You can find my complete login.html file on GitHub here.

I used the FileZilla SFTP Windows App to move over the login.html. To use FileZilla, Select [File] --> [Site Manager]. Select [SFTP], add the server IP address, username, and select [Log in Type] --> [Key File]. FileZilla settings are below:

FileZilla SFTP settings


Now we need to modify the file so that our new set of custom jinja templates are used instead of the default jinja templates.

A problem I initially had was I set the directory path of the custom templates as templates and the login page didn't work as expected. When I changed the directory path to templates/ the problem was resolved.

# /etc/jupyterhub/


# sets a custom html template at the login screen.
c.JupyterHub.template_paths = ['/etc/jupyterhub/templates/']


Restart JupyterHub and view changes

With changes to the login.html file complete and the template_paths= set in, we can restart JupyterHub and view the changes rendered on the login page.

$ sudo systemctl stop jupyterhub
$ sudo systemctl start jupyterhub
$ sudo systemctl status jupyterhub
# [Ctrl]-[c] to exit

The new login page is below:

MyPCC Login no css

The login works, but the issue is that without an css, the page looks plain and doesn't really look like the college login page:

MyPCC login page

Therefore, we need to add some css styling to the page.

Style the login page with css

Finally, the style.min.css file needs to be modified so that the login page styling looks a little more like the college login page.

This is another thing I messed around with for a long time, a WAY to long time.
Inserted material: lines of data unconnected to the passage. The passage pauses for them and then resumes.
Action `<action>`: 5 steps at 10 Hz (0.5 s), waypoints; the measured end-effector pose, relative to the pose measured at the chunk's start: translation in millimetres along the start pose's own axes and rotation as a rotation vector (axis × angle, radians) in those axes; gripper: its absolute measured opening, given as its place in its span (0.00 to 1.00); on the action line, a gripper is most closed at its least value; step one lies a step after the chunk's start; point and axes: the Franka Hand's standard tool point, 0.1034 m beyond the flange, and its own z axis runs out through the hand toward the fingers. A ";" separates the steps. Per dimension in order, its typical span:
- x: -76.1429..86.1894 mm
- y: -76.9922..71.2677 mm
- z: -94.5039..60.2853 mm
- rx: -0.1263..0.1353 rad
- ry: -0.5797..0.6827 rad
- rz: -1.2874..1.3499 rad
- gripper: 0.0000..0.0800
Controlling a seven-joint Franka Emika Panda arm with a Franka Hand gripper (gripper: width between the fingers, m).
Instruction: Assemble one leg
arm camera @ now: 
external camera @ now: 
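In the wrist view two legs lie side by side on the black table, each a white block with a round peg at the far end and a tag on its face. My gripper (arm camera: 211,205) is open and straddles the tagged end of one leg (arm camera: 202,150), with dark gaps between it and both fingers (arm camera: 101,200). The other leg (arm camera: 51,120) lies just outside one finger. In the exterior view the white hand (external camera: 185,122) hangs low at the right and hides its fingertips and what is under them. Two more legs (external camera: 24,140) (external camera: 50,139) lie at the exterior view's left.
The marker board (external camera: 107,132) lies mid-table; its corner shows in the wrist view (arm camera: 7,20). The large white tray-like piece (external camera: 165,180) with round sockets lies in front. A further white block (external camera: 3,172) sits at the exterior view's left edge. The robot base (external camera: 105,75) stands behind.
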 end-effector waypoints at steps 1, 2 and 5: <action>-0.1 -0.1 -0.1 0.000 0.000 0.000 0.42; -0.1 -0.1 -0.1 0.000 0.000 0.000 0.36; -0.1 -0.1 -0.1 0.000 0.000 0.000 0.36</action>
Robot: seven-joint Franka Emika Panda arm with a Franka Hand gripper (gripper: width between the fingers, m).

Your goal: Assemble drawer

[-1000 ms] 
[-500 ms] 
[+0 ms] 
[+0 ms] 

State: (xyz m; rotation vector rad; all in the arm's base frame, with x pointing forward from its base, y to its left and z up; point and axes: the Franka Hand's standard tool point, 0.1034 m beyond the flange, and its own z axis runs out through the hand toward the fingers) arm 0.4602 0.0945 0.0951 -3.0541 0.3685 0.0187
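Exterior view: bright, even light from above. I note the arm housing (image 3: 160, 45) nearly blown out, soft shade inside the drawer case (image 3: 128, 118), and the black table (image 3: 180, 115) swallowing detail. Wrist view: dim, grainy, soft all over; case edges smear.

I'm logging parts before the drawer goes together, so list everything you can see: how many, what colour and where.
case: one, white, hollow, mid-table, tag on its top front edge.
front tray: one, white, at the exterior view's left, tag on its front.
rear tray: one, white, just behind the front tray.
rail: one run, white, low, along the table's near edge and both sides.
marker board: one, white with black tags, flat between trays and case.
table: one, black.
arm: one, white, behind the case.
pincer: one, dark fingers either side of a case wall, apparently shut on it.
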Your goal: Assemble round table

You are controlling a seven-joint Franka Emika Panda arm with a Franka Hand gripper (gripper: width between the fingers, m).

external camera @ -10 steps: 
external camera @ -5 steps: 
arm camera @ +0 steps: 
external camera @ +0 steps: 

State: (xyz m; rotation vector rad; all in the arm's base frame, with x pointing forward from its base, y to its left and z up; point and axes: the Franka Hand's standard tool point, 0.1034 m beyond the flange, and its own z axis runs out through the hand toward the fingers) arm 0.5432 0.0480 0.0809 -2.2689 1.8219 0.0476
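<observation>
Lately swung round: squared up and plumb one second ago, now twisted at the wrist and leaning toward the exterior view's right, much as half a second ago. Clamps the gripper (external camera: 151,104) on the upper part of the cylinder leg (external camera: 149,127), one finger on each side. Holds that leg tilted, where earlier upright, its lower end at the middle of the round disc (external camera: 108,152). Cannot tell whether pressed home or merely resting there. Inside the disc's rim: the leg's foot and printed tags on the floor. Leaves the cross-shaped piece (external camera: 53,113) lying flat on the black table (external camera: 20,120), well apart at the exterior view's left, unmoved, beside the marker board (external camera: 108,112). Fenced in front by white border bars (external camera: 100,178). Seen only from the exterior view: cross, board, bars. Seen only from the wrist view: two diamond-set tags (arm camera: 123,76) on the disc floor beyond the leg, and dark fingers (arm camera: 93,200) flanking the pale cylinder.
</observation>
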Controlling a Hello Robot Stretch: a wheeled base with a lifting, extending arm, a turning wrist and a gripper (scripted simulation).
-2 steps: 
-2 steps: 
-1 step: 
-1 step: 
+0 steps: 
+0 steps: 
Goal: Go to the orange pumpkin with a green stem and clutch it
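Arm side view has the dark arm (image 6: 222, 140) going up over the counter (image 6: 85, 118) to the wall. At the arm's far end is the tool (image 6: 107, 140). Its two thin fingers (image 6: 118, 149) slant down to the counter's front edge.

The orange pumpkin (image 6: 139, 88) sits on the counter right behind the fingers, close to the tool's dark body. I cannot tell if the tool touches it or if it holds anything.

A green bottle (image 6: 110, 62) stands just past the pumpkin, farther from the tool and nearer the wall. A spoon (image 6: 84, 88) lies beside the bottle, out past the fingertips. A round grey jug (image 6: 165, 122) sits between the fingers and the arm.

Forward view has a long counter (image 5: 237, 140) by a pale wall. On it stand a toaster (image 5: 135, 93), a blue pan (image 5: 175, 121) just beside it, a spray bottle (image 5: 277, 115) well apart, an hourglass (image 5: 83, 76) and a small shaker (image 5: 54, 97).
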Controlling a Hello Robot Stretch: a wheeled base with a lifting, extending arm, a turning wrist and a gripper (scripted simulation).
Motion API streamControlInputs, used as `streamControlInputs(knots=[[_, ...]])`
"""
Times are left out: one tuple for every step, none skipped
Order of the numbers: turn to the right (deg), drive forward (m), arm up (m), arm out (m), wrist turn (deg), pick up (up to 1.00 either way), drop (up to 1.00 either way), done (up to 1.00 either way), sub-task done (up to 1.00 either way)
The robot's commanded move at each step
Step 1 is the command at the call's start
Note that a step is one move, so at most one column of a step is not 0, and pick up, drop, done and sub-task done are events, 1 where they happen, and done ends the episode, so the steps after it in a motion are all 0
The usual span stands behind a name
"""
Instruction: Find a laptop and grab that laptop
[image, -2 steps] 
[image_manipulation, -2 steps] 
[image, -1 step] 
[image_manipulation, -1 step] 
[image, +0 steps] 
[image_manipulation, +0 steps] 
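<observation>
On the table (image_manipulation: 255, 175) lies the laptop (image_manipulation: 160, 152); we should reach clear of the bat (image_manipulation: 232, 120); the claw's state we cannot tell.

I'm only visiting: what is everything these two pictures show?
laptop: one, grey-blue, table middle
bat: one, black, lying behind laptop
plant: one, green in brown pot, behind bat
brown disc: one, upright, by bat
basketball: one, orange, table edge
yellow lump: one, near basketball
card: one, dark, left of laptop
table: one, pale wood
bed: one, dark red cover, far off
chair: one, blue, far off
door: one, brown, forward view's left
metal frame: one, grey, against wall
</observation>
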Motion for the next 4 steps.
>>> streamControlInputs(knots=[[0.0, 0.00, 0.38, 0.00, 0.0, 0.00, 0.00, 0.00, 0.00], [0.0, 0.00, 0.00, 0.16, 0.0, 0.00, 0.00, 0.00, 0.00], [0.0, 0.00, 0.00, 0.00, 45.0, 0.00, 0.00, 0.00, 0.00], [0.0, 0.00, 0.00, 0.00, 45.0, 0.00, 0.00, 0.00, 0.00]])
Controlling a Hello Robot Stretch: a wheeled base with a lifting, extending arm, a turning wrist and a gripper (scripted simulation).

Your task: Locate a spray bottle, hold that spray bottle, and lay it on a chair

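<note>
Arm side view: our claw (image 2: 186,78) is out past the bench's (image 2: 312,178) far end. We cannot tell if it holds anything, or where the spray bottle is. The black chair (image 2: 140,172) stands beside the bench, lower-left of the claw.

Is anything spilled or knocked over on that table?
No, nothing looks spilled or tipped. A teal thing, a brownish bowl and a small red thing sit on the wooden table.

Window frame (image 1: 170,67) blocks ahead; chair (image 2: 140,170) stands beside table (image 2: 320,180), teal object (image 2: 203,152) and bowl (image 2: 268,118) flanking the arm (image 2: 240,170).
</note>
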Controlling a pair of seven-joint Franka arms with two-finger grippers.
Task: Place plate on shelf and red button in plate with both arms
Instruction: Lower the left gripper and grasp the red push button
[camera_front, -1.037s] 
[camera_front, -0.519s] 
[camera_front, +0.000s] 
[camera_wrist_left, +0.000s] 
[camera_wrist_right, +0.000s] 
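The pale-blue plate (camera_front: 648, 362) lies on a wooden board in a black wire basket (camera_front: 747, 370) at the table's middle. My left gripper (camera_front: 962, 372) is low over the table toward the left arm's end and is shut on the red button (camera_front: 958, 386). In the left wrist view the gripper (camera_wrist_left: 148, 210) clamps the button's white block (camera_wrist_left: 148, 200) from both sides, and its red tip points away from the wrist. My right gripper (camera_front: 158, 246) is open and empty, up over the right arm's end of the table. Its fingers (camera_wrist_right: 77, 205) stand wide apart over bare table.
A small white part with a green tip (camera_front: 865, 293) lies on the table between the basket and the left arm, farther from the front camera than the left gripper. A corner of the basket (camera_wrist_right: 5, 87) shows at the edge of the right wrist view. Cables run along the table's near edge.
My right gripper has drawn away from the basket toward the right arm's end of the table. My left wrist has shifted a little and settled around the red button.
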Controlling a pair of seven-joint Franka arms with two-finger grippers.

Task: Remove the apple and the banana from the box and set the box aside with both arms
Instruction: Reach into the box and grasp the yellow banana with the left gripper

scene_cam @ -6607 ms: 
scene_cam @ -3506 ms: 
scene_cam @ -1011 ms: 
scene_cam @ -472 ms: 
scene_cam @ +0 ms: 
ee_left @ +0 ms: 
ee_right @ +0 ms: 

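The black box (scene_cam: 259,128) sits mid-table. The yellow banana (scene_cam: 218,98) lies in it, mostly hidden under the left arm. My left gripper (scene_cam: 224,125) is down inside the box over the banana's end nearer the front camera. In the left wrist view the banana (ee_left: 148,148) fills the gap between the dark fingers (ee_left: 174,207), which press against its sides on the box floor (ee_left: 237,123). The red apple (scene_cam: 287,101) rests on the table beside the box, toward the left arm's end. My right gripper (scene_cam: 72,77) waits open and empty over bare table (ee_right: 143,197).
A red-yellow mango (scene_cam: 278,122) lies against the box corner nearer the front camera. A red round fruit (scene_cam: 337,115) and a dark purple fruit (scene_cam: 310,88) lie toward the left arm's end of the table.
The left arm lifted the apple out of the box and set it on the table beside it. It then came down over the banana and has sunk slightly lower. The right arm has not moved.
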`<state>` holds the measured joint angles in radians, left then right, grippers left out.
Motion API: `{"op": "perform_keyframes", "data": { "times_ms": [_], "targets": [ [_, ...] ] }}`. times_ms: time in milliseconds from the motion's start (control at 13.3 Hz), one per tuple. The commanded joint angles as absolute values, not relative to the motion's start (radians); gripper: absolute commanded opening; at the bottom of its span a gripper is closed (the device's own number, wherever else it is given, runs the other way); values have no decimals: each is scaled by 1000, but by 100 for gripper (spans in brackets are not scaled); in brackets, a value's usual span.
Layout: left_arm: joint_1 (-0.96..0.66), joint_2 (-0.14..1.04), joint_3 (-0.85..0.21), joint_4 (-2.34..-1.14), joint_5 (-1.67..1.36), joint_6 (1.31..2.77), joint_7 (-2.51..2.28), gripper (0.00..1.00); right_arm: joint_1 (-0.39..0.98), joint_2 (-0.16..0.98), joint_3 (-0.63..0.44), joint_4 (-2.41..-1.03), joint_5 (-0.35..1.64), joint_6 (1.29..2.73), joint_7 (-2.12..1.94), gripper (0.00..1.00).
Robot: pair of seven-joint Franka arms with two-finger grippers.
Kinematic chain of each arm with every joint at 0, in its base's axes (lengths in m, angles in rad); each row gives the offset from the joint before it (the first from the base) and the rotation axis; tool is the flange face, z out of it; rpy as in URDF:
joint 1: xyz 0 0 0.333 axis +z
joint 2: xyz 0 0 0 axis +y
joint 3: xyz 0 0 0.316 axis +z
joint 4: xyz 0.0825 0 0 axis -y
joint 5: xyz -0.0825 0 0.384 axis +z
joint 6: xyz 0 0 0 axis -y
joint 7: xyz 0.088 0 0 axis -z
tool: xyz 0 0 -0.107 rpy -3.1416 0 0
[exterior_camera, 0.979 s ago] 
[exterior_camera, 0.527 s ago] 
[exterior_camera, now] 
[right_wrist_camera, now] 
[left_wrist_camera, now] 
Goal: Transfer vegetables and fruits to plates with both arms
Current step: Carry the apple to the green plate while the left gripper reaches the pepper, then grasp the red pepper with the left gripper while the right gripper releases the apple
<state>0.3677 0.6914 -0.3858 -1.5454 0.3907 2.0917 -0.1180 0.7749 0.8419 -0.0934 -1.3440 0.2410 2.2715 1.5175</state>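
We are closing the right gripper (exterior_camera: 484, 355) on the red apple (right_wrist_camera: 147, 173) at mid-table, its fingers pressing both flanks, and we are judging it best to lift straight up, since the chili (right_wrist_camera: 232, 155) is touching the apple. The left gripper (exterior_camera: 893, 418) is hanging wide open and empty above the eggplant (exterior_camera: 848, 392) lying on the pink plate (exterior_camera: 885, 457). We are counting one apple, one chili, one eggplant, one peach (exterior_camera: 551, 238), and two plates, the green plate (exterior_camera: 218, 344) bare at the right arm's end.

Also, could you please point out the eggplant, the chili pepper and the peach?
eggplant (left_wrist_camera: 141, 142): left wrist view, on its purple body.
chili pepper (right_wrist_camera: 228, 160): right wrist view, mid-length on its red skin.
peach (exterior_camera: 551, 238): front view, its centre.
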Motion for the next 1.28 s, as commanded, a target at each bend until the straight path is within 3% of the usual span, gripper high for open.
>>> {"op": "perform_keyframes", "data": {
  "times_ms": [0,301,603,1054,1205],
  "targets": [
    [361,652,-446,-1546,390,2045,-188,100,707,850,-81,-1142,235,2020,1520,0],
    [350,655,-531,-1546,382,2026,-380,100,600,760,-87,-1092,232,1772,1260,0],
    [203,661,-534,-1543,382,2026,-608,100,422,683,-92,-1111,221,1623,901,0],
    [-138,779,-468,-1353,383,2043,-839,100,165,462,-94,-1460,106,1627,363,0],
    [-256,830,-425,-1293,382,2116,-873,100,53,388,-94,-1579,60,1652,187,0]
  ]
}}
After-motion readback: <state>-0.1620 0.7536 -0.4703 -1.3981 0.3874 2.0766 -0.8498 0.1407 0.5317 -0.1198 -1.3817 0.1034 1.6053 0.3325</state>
I couldn't figure out a way to get JupyterHub to use a custom .css file. I tried creating a .css file in the new custom templates directory, but JupyterHub wouldn't copy it as a static asset when the server launched. I also tried putting a separate .css file deep inside of the JupyterHub package code. When the server ran, it seemed to copy the custom .css file (I could see the custom .css file using chrome's inspect element tool). But for some reason the custom .css file would be blank when server serve was running, even though the custom .css file contained a whole bunch of css code when viewed deep in the JupyterHub package code.

The solution I finally got to work was modifying the style.min.css file itself that JupyterHub uses. This file is buried deep in the JupyterHub package code:

├── style.min.css

Modify the style.min.css file to include all the custom css styling desired (find my complete css file on GitHub here)

I used FileZilla again to move over the file. style.min.css is a pretty big file and copying and pasting into PuTTY would probably lead to a lot of errors.

Restart JupyterHub

With changes to the login.html file and style.min.css file complete, we can restart JupyterHub and view the changes rendered on the login page.

$ sudo systemctl stop jupyterhub
$ sudo systemctl start jupyterhub
$ sudo systemctl status jupyterhub
# [Ctrl]-[c] to exit

Below is the look of the modified login page in all it's custom html and css glory:

login page image

Next Steps

The next step is to create a set of notes and assignments in a GitHub repo. Then have JupyterHub pull down this GitHub repo for each student when the log in. This means the notes and assignments for the course are pre-populated in each student's JupyterLab file tree each time they start JupyterHub.